What is a carbon footprint?

A ‘carbon footprint’ measures the total greenhouse gas emissions caused directly and indirectly by a person, organisation, event or product. The main types of carbon footprint are:

  • Organisational: emissions from all the activities across the organisation, including energy use, industrial processes and business vehicles.
  • Product: emissions over the whole life of a product, from the extraction of raw materials and manufacturing right through to its use and final reuse, recycling or disposal.

The SBEN Carbon Tracker is an organisational carbon footprinting tool.

What are greenhouse gases emissions?

The Earth naturally has a layer of atmospheric gasses that retain the heat from the sun, like a greenhouse does, keeping the Earth a habitable temperature. Since the Industrial Revolution, human activity has substantially added to this layer of gasses, with concentrations now higher than humans have ever experienced. More heat from the sun is therefore retained and consequently global temperatures are increasing. The gasses that create this warming effect are known as greenhouse gasses and include carbon dioxide, methane, nitrous oxide, halocarbons and water vapour.

What does Net Zero mean?

In simple terms, ‘net zero’ means our total emissions are equal to or less than the emissions we remove from the environment. This can be achieved by a combination of emission reduction and removal by offsetting. Emissions can be removed or absorbed by natural processes such as tree planting or by using technologies like carbon capture. https://commonslibrary.parliament.uk/net-zero-emissions-a-new-uk-climate-change-target/ (2018) Net zero must cover Scope 1, 2 and 3 emissions.

Is Net Zero different from Carbon Neutral?

The internationally recognised standard for carbon neutrality - PAS 2060 – states the definition of a carbon neutral footprint is a ‘condition in which during a specified period there has been no net increase in the global emission of greenhouse gasses to the atmosphere as a result of the greenhouse gas emissions associated with the subject [the organisation or product] during the same period’. This is very similar to Net Zero, but carbon neutrality has a minimum requirement of covering Scope 1 and 2 emissions, with Scope 3 encouraged.

What is zero carbon?

‘Zero carbon’ means emitting absolutely no carbon dioxide to the atmosphere. However, there can be no such thing as zero emissions. There will always be a small percentage of residual emissions. The Science Based Targets initiative (SBTi) says residual emissions should be around 10% or less.

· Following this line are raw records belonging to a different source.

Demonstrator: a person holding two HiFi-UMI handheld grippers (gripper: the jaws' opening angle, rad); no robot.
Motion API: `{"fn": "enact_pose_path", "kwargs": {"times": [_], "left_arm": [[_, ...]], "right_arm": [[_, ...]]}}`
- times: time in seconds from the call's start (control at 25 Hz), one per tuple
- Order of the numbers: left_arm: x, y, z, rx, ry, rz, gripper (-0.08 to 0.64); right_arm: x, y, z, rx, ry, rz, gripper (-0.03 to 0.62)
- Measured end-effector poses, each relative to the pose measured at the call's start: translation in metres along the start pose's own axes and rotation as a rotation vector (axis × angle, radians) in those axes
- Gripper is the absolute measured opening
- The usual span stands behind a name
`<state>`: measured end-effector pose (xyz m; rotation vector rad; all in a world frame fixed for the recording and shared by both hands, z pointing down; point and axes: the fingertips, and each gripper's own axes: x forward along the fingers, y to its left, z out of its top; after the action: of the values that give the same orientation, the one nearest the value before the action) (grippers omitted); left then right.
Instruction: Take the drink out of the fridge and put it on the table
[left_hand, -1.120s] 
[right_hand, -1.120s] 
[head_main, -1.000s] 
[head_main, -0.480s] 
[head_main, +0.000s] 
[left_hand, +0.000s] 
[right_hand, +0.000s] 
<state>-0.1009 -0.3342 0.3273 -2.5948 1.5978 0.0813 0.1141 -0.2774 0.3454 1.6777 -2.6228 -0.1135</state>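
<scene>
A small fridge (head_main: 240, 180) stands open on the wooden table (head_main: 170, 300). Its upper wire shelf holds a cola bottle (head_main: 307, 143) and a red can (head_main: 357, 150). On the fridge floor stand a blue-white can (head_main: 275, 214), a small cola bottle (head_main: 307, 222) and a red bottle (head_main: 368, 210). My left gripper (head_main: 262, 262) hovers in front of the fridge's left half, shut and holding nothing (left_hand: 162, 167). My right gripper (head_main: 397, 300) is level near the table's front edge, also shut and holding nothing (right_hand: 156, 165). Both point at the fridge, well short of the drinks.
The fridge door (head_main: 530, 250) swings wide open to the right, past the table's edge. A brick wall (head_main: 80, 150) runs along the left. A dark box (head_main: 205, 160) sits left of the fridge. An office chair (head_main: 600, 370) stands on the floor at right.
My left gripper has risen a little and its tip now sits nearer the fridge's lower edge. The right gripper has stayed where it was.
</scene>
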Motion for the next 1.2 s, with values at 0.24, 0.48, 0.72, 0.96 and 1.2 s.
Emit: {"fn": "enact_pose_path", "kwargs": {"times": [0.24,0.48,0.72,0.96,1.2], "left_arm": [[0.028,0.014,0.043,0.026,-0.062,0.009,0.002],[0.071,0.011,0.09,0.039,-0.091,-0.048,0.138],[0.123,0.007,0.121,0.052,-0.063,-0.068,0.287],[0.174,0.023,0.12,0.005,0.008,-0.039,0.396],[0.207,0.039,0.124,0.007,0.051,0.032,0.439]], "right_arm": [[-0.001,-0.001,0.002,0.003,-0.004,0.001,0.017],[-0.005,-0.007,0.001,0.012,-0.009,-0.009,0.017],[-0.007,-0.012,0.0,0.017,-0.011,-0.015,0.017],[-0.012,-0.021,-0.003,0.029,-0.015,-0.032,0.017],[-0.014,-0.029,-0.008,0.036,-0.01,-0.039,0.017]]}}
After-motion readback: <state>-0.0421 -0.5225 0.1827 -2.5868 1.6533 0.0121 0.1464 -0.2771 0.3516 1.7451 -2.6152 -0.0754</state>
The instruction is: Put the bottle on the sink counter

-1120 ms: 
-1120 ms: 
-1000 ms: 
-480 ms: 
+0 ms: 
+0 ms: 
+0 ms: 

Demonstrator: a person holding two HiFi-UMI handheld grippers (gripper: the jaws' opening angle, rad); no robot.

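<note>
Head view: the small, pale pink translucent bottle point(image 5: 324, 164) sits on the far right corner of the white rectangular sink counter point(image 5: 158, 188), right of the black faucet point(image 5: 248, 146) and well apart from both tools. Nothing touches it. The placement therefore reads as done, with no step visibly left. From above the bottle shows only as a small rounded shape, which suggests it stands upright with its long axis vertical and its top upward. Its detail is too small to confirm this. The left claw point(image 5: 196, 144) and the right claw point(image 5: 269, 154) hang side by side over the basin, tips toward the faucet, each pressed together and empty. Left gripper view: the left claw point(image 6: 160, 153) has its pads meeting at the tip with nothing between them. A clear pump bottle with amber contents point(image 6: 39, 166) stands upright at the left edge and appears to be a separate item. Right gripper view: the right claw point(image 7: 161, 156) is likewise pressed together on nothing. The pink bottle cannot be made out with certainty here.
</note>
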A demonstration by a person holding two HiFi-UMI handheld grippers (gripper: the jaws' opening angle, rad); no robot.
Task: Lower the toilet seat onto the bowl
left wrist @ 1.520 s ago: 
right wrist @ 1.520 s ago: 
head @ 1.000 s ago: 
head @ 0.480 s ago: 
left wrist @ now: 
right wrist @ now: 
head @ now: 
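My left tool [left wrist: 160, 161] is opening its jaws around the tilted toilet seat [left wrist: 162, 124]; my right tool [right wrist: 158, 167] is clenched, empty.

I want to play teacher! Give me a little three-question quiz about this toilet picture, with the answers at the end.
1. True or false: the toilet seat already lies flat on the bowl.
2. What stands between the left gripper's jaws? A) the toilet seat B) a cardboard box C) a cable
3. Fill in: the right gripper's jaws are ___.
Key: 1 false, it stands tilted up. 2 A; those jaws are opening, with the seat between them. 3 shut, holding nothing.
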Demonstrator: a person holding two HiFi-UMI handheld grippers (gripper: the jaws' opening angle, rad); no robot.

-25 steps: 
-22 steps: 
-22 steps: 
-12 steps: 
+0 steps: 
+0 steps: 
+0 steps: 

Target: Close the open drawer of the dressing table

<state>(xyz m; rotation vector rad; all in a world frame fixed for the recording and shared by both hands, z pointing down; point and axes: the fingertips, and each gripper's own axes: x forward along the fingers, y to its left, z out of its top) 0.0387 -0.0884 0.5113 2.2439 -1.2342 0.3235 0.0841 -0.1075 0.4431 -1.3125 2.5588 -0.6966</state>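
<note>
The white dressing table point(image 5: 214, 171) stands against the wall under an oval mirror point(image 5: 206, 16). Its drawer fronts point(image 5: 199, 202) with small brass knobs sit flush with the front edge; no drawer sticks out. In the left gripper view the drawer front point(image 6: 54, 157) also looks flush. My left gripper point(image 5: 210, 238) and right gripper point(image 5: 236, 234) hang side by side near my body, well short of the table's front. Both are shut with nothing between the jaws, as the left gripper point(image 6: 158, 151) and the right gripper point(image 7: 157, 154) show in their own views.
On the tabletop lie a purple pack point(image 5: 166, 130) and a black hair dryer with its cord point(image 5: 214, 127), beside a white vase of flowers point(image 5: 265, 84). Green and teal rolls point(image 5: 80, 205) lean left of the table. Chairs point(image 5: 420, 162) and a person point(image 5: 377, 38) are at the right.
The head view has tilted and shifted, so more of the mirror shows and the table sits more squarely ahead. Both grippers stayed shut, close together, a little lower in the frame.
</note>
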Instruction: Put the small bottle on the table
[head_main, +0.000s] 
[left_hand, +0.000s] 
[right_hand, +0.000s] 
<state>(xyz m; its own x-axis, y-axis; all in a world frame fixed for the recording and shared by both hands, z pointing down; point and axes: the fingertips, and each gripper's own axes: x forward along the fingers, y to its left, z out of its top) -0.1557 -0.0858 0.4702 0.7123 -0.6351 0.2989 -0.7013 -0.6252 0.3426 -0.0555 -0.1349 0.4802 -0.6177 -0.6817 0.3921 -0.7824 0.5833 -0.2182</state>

Technical terms and acronyms


Governments and international standards such as the Greenhouse Gas Protocol classify emissions into three categories - Scopes 1, 2 and 3. These differ by the level of control your organisation has over the emissions being measured. Scope 1 are direct emissions from your fuel use and business processes – in other words the stuff you burn ‘in-house’, such as gas for heating or diesel for company vehicles. Scope 2 are emissions you don’t produce directly, but are emitted indirectly, for example at the power station, from energy you use ‘in-house’. For most organisations, electricity purchased from a utility provider will be the only source of Scope 2 emissions, but purchased steam, heat or cooling also fall within Scope 2. Scope 3 includes emissions from a wide range of sources where you have far less control. For example, emissions from staff travelling in their own vehicles for work purposes fall under Scope 3 (you cannot dictate whether staff choose to own high emitting 4x4s!). In many cases you have no control over the Scope 3 emissions associated with your activities, for example the emissions associated with the extraction and transport of the gas you use.


WTT stands for ‘well to tank’, which is the phrase used to describe the emissions associated with the extraction, production, processing and delivery of an energy source to your premises.


T&D stands for ‘transmission and distribution’ and refers to the emissions associated with getting your electricity from its site of generation, for example the power station, to your premises.